The Black Monk, and Other Stories
Part 12
In the up-bringing of children, domestic animals play an unnoticed but unquestionably beneficent part. Which of us cannot remember strong but magnanimous dogs, lazy lapdogs, birds who died in captivity, dull-witted but haughty turkey-cocks, kindly old-lady-cats who forgave us when we stood on their tails for a joke and caused them intense pain? It might even be argued that the patience, faithfulness, all-forgivingness and sincerity of our domestic animals act on the childish brain much more powerfully than the long lectures of dry and pale Earl Earlovitch, or the obscure explanations of the governess who tries to prove to children that water is composed of hydrogen and oxygen.
"What duckies!" cried Nina, overflowing with gay laughter. "They're exactly like mice!"

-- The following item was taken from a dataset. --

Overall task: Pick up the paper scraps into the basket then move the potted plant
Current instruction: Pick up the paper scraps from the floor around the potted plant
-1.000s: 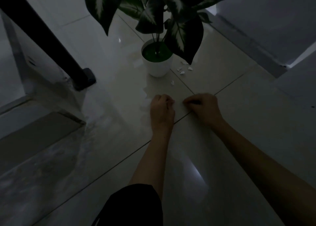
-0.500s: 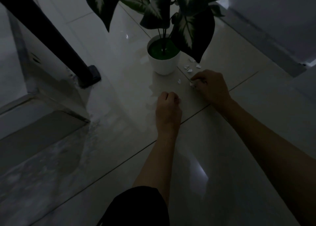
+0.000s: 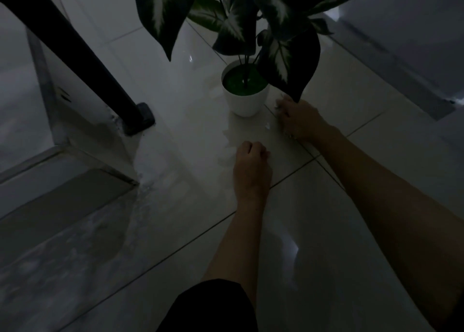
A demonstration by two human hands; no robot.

"One, two, three!" counted Vanya. "Three kittens. That is one for me, one for you, and one for somebody else."
"Murrrrm ... murrrrm," purred the mother, flattered by so much attention. "Murrrrm!"
When they had looked for a while at the kittens, the children took them from under the cat and began to smooth them down, and afterwards, not satisfied with this, laid them in the skirts of their nightdresses and ran from one room to another.

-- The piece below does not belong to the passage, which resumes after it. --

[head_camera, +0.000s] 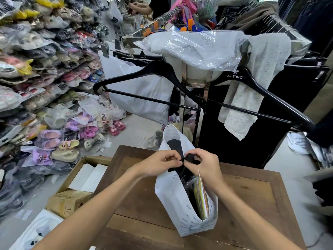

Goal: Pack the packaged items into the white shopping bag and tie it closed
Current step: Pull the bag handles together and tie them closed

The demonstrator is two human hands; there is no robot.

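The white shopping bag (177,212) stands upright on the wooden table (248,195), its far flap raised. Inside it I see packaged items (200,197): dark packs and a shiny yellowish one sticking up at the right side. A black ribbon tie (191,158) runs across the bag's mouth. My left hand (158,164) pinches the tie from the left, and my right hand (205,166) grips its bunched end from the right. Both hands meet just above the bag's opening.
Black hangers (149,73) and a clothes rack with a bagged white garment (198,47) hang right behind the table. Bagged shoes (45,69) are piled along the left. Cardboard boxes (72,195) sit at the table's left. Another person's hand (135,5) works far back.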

"Mamma, the cat's got kittens!" they cried. Mother sat in the dining-room, talking to a stranger. When she saw her children unwashed, undressed, with their nightdresses on high, she got red, and looked at them severely.
"Drop your nightdresses, shameless!" she said. "Run away at once, or you'll be punished."
But the children paid no attention either to their mother's threats or to the presence of the stranger. They put the kittens down on the carpet and raised a deafening howl. Beside them walked the old cat, and mewed imploringly. When in a few minutes the children were dragged off to the nursery to dress, say their prayers, and have their breakfast, they were full of a passionate wish to escape from these prosaic duties and return to the kitchen.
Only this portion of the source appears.